-- Opening Marker --

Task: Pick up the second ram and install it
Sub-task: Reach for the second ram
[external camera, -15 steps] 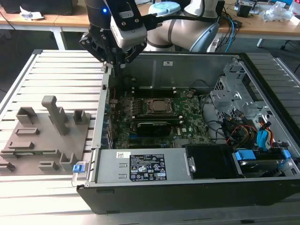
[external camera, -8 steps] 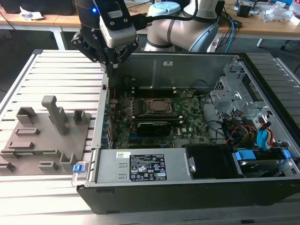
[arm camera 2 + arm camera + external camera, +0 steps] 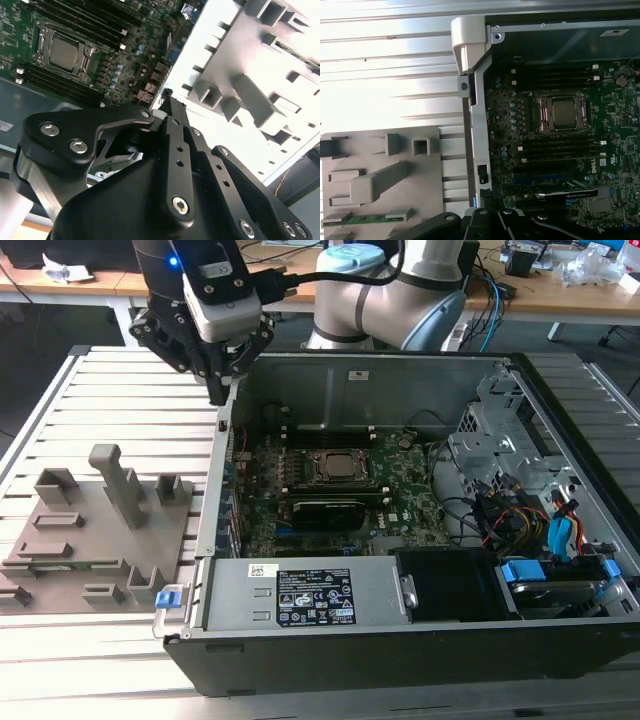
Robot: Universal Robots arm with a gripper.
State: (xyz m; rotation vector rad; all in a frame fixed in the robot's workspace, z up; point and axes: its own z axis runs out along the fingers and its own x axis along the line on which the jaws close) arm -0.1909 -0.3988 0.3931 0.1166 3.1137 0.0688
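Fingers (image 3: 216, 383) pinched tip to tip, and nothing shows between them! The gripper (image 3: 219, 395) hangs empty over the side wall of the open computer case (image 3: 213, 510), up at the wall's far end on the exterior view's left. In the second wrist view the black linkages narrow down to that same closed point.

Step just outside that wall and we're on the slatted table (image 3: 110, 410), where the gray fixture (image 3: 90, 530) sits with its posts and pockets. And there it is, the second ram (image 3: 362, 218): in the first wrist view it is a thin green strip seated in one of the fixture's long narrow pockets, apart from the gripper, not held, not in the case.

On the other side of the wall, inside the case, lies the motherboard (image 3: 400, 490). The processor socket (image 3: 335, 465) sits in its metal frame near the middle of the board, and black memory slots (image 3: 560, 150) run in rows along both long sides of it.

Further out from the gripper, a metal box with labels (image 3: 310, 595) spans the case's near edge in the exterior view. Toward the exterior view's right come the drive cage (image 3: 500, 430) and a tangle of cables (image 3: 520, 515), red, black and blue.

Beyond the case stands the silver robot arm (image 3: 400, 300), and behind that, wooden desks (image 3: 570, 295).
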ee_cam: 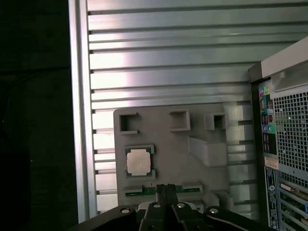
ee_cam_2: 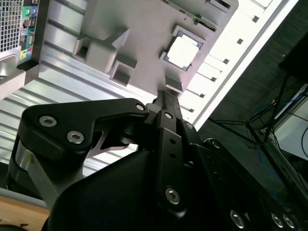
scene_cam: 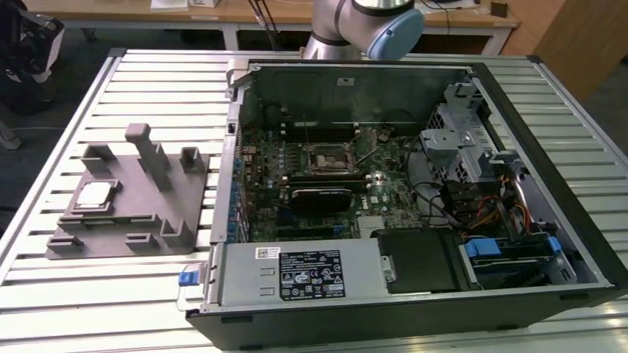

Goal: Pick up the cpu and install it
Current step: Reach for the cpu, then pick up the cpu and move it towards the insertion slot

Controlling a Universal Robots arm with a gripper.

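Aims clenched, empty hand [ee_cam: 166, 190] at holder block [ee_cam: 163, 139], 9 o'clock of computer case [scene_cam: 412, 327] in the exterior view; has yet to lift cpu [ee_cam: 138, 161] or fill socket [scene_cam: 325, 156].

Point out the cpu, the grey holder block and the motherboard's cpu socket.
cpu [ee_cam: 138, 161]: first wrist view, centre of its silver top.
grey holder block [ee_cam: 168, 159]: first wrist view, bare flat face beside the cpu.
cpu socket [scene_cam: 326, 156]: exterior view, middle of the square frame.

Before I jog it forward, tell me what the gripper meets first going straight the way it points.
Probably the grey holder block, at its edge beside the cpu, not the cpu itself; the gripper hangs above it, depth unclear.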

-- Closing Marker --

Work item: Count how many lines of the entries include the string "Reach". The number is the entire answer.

Result: 2